Exercise aim » Return every line from the records below with the string "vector".

[[ Exercise data open ]]

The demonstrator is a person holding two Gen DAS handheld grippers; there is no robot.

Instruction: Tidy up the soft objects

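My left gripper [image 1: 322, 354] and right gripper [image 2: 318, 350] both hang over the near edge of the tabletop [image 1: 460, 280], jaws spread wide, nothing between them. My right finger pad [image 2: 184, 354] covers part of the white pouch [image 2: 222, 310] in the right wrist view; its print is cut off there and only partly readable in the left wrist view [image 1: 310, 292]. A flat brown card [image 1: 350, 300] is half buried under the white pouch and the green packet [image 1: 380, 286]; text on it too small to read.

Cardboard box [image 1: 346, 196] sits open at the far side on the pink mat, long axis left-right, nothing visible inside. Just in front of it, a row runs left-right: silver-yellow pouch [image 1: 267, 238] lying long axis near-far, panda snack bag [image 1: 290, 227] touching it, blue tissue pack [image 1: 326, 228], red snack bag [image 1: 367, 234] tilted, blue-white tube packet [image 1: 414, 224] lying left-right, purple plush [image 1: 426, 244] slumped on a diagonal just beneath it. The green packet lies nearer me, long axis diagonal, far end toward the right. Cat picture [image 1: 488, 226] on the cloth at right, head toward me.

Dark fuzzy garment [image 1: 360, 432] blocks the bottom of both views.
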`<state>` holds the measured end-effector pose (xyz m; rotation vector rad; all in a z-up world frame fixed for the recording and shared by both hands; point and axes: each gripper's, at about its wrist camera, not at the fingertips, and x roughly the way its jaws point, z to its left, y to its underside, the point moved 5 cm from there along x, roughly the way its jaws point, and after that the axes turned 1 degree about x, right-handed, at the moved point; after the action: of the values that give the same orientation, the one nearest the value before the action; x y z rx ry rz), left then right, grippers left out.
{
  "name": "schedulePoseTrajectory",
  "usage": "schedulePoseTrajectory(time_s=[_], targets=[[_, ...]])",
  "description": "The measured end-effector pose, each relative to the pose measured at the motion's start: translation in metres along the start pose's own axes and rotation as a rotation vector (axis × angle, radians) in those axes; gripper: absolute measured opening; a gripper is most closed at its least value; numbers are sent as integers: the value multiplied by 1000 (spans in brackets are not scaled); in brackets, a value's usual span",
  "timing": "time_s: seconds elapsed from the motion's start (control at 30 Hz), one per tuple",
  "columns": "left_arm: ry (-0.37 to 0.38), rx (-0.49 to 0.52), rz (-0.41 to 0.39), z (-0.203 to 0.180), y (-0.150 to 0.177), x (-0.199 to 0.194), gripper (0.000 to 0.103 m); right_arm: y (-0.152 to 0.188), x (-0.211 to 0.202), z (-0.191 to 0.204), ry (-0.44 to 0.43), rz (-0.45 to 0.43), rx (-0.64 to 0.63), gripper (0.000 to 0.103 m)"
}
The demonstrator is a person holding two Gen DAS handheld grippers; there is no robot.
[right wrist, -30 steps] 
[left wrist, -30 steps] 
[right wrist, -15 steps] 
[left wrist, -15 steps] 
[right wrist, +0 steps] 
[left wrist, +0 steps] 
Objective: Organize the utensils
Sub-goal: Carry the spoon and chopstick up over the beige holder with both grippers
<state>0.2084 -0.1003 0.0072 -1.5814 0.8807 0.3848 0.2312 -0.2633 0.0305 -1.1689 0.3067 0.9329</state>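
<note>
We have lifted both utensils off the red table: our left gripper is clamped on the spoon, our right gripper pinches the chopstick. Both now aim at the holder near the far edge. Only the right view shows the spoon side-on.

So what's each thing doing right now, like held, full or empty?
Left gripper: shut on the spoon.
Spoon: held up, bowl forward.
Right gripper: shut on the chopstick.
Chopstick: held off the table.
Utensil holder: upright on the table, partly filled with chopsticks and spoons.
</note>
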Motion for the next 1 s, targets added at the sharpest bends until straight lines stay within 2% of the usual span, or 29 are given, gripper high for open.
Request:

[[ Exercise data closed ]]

Finished exercise »
`<state>` holds the measured end-effector pose (xyz m; rotation vector rad; all in a z-up world frame fixed for the recording and shared by both hands; point and axes: each gripper's, at about its wrist camera, not at the fingertips, and x roughly the way its jaws point, z to its left, y to its underside, the point moved 5 cm from there along x, roughly the way its jaws point, and after that the axes turned 1 degree about x, right-handed, at the moved point; after the action: of the values that give the same orientation, the one nearest the value before the action; x y z rx ry rz), left then right, grippers left out.
  "description": "The measured end-effector pose, each relative to the pose measured at the motion's start: translation in metres along the start pose's own axes and rotation as a rotation vector (axis × angle, radians) in those axes; gripper: absolute measured opening; a gripper is most closed at its least value; numbers are sent as integers: the value multiplied by 1000 (spans in brackets are not scaled); in brackets, a value's usual span",

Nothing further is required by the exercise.